- Problem details -
Your answer must repeat the full listing, line for line.

- Data provided -
──────
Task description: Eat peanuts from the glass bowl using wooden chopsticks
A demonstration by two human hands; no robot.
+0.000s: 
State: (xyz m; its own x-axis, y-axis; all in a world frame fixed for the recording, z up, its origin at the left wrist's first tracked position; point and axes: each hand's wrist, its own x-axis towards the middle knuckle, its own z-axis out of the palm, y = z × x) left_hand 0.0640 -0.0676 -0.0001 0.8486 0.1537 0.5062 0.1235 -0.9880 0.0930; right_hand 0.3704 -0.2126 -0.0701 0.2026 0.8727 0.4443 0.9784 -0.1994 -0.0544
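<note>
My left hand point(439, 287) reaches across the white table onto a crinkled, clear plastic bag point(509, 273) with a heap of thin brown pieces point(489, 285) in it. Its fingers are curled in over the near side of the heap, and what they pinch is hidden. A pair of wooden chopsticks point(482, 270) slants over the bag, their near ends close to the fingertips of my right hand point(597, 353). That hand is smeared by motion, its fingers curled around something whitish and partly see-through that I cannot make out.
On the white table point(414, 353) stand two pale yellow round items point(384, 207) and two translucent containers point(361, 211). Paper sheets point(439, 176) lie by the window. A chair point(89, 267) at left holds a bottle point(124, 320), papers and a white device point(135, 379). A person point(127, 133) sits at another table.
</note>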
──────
- Problem solution -
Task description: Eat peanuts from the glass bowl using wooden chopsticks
A demonstration by two human hands; no robot.
+0.000s: 
State: (xyz m; its own x-axis, y-axis; all in a world frame fixed for the recording, z up, its origin at the left wrist's first tracked position; point and axes: each hand's wrist, its own x-axis towards the middle knuckle, its own z-axis out of the palm, y = z × x) left_hand 0.0640 -0.0676 -0.0001 0.8486 0.1537 0.5062 0.1235 -0.9880 0.0930; right_hand 0.3704 -0.2126 -0.0701 0.2026 0.8727 0.4443 0.9784 -0.1994 -0.0544
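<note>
My left hand point(439, 287) reaches across the white table onto a crinkled, clear plastic bag point(509, 273) with a heap of thin brown pieces point(489, 285) in it. Its fingers are curled in over the near side of the heap, and what they pinch is hidden. A pair of wooden chopsticks point(482, 270) slants over the bag, their near ends close to the fingertips of my right hand point(597, 353). That hand is smeared by motion, its fingers curled around something whitish and partly see-through that I cannot make out.
On the white table point(414, 353) stand two pale yellow round items point(384, 207) and two translucent containers point(361, 211). Paper sheets point(439, 176) lie by the window. A chair point(89, 267) at left holds a bottle point(124, 320), papers and a white device point(135, 379). A person point(127, 133) sits at another table.
</note>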

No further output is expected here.